Last week I was in Nebraska among a big group of people who were all working locally in their communities. One woman raised her hand and asked for help. She said that she was a member of a coalition working to prevent underage drinking in a small town. Not long ago a young man had visited the local liquor store; he made a purchase, drank, drove, and died. The community was devastated — then the unexpected happened — the local storeowner, whose family was dependent upon the store for its survival, lost his license and his family’s livelihood. This was the first time such legal consequences were imposed in that community and it hit like a ton of bricks. She said the town was divided into camps and she asked, “What should we do?”

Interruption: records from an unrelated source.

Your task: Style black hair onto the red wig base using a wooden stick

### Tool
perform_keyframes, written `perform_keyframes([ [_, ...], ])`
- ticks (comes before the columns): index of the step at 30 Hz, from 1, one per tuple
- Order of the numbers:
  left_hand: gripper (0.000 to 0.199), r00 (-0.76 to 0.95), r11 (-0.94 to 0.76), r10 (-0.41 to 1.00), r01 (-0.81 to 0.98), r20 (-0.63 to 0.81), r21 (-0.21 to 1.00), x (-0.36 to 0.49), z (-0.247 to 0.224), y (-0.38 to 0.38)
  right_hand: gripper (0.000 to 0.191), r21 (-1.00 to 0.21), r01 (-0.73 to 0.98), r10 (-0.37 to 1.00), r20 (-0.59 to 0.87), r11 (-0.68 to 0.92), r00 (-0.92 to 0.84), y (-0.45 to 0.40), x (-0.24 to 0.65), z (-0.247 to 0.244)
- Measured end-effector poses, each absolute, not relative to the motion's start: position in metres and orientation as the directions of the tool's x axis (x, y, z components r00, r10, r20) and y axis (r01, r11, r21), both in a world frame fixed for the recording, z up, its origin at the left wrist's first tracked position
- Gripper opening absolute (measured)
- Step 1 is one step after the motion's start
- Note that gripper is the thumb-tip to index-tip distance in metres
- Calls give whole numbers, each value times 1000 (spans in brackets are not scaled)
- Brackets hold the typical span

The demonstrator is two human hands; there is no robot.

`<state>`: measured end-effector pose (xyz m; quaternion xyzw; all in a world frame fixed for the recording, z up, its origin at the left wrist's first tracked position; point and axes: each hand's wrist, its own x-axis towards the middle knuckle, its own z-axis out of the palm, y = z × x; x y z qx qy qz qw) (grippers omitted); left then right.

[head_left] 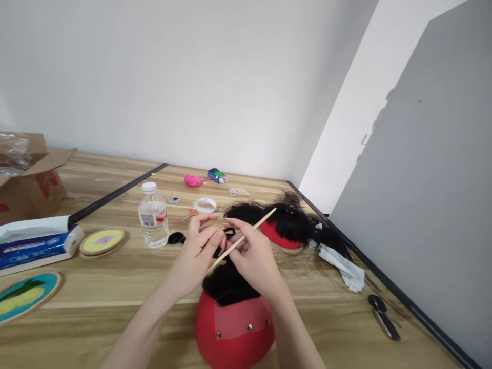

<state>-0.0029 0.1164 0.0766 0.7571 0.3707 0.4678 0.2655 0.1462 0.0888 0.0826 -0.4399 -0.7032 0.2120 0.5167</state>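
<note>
While the wooden stick is pinched by both hands — left hand, right hand — black hair on the red head form is being wound; steady tension is needed next.

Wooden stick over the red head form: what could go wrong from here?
1. The wooden stick is pinched only by the fingers of the left hand and right hand; it could slip out of the black hair.
2. The red head form sits at the table's near edge, unheld; a tug might tip it.
</note>
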Motion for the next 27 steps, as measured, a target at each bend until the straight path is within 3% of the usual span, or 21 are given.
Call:
perform_keyframes([
  [3,37,302,-595,801,302,517,745,-2,77,115,44,-788,338,856,494,515,-154,89,147,83],
  [8,38,369,-602,777,200,509,773,-1,86,108,18,-752,397,850,482,526,-211,93,144,78],
  [12,34,386,-445,802,-124,456,887,-5,93,105,21,-816,293,862,426,498,-275,98,152,76],
  [14,35,343,-343,833,-294,433,892,-8,94,106,19,-856,269,893,389,441,-226,100,159,75],
  [16,36,268,-318,867,-349,419,881,-12,95,109,17,-881,291,927,336,372,-168,104,170,73],
  [18,36,183,-377,886,-251,426,892,-19,95,115,17,-856,401,946,303,325,-120,107,182,72],
  [20,34,102,-486,870,12,483,874,-27,95,120,16,-785,546,950,302,294,-77,108,195,71],
  [23,33,68,-554,809,417,583,720,-37,96,124,14,-689,688,948,318,228,4,107,210,71],
  [25,34,122,-563,808,452,577,692,-36,95,121,17,-624,761,944,326,178,46,103,212,71],
  [27,36,224,-564,826,357,517,745,-28,94,114,18,-565,812,948,315,149,46,100,209,72],
])
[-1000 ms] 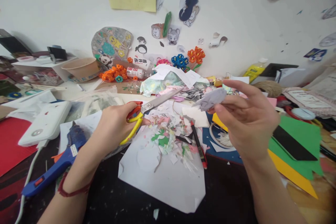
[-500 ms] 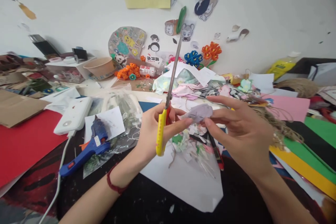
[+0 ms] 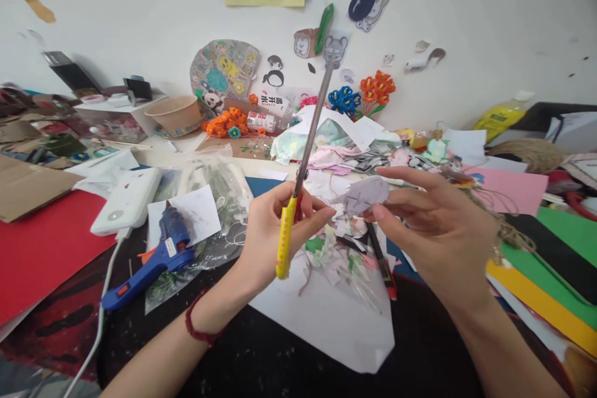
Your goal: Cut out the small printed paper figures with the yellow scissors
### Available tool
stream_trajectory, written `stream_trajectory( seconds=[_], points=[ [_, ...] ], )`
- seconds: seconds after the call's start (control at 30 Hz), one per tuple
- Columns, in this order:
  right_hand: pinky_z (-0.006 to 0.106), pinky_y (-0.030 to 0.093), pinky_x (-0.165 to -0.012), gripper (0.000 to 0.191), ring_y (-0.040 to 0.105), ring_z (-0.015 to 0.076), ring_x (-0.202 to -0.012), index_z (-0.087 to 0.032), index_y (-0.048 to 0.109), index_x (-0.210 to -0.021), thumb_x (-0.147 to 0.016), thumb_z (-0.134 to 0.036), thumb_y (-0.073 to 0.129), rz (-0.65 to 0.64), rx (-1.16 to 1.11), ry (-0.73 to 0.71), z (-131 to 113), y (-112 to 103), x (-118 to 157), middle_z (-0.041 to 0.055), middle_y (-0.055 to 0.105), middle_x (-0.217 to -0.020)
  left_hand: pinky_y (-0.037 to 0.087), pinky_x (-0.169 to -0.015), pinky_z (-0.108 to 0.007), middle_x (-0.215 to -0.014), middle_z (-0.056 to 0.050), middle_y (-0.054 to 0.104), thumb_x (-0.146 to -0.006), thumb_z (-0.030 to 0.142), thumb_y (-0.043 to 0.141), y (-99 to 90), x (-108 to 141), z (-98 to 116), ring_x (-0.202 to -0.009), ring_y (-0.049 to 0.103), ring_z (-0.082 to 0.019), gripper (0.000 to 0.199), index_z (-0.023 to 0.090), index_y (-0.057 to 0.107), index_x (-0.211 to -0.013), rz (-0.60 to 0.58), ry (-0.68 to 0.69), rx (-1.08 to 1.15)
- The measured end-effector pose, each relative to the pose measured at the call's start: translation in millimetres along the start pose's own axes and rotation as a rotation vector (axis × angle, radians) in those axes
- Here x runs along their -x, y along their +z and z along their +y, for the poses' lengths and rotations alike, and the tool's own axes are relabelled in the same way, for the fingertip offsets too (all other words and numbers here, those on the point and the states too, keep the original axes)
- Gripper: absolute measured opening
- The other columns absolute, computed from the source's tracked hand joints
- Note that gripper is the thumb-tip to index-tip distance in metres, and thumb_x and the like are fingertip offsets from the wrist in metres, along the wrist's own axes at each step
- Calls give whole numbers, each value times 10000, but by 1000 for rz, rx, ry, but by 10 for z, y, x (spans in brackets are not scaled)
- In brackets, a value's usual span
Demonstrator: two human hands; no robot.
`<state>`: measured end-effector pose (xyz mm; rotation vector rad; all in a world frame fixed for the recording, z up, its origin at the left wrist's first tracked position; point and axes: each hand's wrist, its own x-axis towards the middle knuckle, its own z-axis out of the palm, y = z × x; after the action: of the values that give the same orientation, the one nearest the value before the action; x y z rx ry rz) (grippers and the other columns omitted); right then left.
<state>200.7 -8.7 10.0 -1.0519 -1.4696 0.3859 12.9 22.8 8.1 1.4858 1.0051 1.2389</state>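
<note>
Head view: my left hand (image 3: pixel 275 230) is closed round one pair of scissors (image 3: pixel 304 165), blades up; its thumb and forefinger reach toward one paper cutout (image 3: pixel 366 194), though whether they touch it I can't quite tell. My right hand (image 3: pixel 433 224) pinches that cutout between thumb and fingertips, above the scraps (image 3: pixel 316 244) on one white sheet (image 3: pixel 345 336) toward the tabletop's (image 3: pixel 261 360) near edge. A slack pinch could drop it among scraps too many to count; a swinging blade could nick it. One glue gun (image 3: pixel 158 261) lies nearer the left edge.
</note>
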Motion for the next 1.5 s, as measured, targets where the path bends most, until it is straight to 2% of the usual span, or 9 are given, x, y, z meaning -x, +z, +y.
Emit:
stream_trajectory(
  seconds=[0.23, 0.37, 0.57, 0.63, 0.7, 0.83, 1.03, 1.43, 1.5],
  points=[
    [268, 640, -567, 396, 717, 152, -608, -294, 725, -1145, -818, -71, 710, 6, -60, 29, 4, -18, -25, -42, 709, -703, 522, -572, -263, -613, 30, 633, -787, 362, 778, -79, -8, -26, -642, 694, -169, 339, 207, 502, -665, 70, 30, -175],
    [276, 641, -551, 382, 727, 162, -607, -281, 724, -1157, -825, -94, 718, 23, -129, 66, 42, -30, -39, -39, 706, -696, 559, -757, -326, -988, -81, 765, -771, 461, 784, -175, -51, -42, -925, 725, -244, 367, 201, 530, -718, 18, 88, -198],
    [278, 650, -606, 385, 745, 158, -665, -278, 717, -1172, -828, -104, 720, 86, -196, 36, 122, -43, -48, -36, 750, -764, 460, -968, -439, -1357, -191, 605, -760, 697, 675, -220, -85, -101, -1192, 592, -347, 693, 174, 533, -1194, -189, 301, -445],
    [294, 655, -624, 377, 751, 167, -679, -267, 712, -1174, -826, -124, 732, 116, -184, 20, 139, -50, -53, -25, 760, -785, 468, -890, -413, -1253, -174, 644, -774, 702, 649, -195, -72, -92, -1092, 620, -323, 715, 170, 510, -1232, -204, 281, -509],
    [321, 665, -650, 370, 757, 180, -692, -266, 708, -1173, -828, -134, 734, 139, -178, 6, 145, -60, -60, -15, 766, -808, 451, -738, -354, -1011, -103, 682, -778, 699, 630, -177, -54, -73, -868, 632, -259, 631, 181, 529, -1125, -181, 226, -581],
    [346, 680, -697, 381, 758, 186, -705, -283, 707, -1169, -831, -108, 717, 180, -173, -34, 126, -81, -74, -18, 757, -800, 301, -569, -286, -656, 37, 495, -803, 659, 582, -221, -52, -52, -569, 448, -150, 461, 223, 442, -844, -98, 209, -693],
    [361, 680, -669, 378, 741, 191, -674, -276, 688, -1174, -835, -111, 720, 199, -113, -73, 62, -80, -69, -12, 720, -767, 286, -563, -272, -660, 44, 461, -808, 629, 612, -317, -94, -76, -569, 422, -149, 443, 230, 418, -816, -166, 242, -822],
    [292, 666, -649, 444, 752, 168, -716, -286, 658, -1196, -803, -112, 765, 145, -79, -40, 39, -54, -39, 28, 769, -1050, 289, -558, -260, -678, 41, 501, -816, 675, 593, -292, -69, -88, -551, 433, -147, 473, 223, 475, -892, -209, 246, -841],
    [300, 668, -650, 442, 753, 172, -704, -289, 653, -1202, -807, -124, 766, 137, -80, -32, 30, -50, -37, 22, 773, -1009, 297, -563, -263, -690, 37, 523, -813, 692, 580, -297, -73, -95, -546, 434, -145, 488, 224, 479, -906, -206, 247, -845]
  ],
)
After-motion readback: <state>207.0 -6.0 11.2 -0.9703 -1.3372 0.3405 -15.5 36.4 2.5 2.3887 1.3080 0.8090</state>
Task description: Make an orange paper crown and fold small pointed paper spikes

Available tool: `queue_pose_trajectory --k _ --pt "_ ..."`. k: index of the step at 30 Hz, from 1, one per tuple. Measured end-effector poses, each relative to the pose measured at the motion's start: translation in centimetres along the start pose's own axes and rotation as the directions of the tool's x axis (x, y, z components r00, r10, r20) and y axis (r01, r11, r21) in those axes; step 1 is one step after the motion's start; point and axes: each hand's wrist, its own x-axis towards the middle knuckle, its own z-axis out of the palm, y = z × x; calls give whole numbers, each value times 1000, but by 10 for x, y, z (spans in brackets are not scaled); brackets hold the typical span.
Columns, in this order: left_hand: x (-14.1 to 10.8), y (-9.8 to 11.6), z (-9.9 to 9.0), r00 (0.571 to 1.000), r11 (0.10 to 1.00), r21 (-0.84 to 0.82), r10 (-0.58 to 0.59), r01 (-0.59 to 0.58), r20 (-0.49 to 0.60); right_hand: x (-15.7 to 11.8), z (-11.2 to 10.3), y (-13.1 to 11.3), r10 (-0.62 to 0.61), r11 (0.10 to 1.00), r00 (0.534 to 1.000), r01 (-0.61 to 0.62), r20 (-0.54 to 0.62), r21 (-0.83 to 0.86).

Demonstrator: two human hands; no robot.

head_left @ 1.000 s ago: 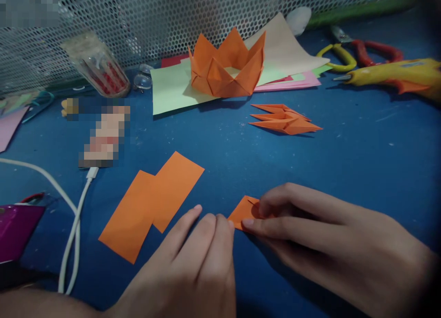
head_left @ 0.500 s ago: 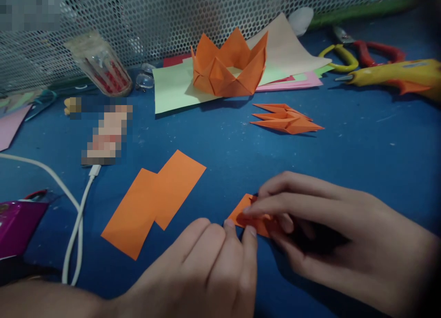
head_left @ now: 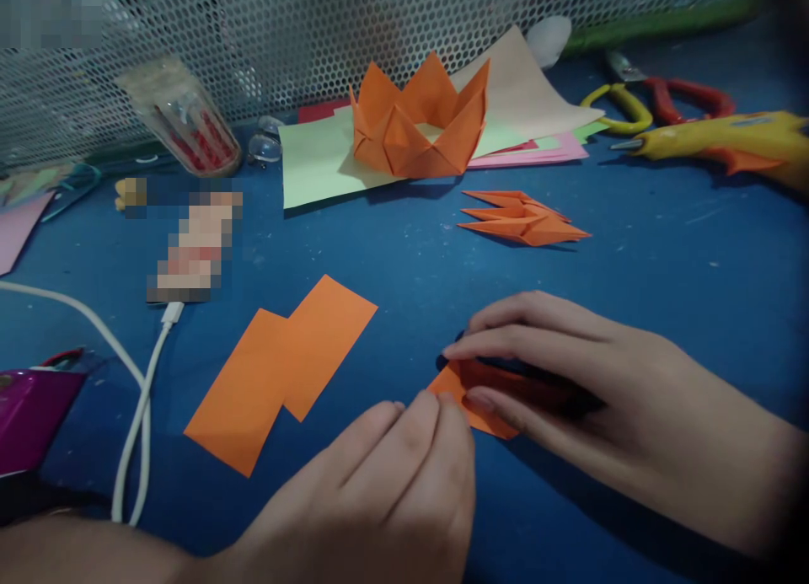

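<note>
A small folded piece of orange paper [head_left: 490,417] is between my two hands, low over the blue table. My left hand [head_left: 385,483] pinches its left edge, the fingertips pressed together and partly hidden by the hand itself. My right hand [head_left: 562,390] has its thumb on the near side of the paper and its fingers over the far side. To the left lie two flat orange paper rectangles [head_left: 284,369], one overlapping the other. Beyond my right hand rest several folded orange paper pieces [head_left: 527,220] with pointed ends. Farther back stands an orange folded-paper ring [head_left: 417,141] with pointed tips.
Coloured sheets [head_left: 313,163] lie under the ring. A yellow glue gun [head_left: 701,139] and red and yellow-handled tools [head_left: 688,99] are at back right. At left are a clear jar [head_left: 190,125], a blurred phone-like object [head_left: 199,247], its white cable [head_left: 144,415] and a purple object [head_left: 38,420].
My right thumb has come onto the near side of the orange paper and its fingers have lifted slightly. My left fingertips have shifted up on the paper's left edge.
</note>
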Motion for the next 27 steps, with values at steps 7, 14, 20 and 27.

The room was silent for a moment. Everyone was taking in the situation — with all its complexity and pain. The question hit home and made everyone think to a deeper level for a moment.

We all have questions regarding the right things to do in those uncomfortable and muddy situations that are complex because of the context, the people involved, and the potential consequences of our action or inaction. But, that is the stuff of this sector and we cannot be afraid to grapple with it.

In nonprofit organizations, as in others, many situations we encounter are not covered by any organizational rule, although we know that some rule of behavior does apply. The Nonprofit Ethicist is there to help you discern what those rules may be. The accompanying link leads to his latest column for your reading pleasure, and we hope it spurs you to reflect and pose your own concerns.

You can write to the Nonprofit Ethicist. Describe your quandary and he will answer. This will accomplish two things — you will get guidance and you will be helping the rest of us to be more reflective and eventually more astute about our personal responsibilities in our organizations. Of course, your identity will be kept entirely confidential.

We need more of what that wonderfully generous woman in Nebraska gave us last week — the opportunity to think together about what is the right thing to do and how to do the right thing even in the most real of situations.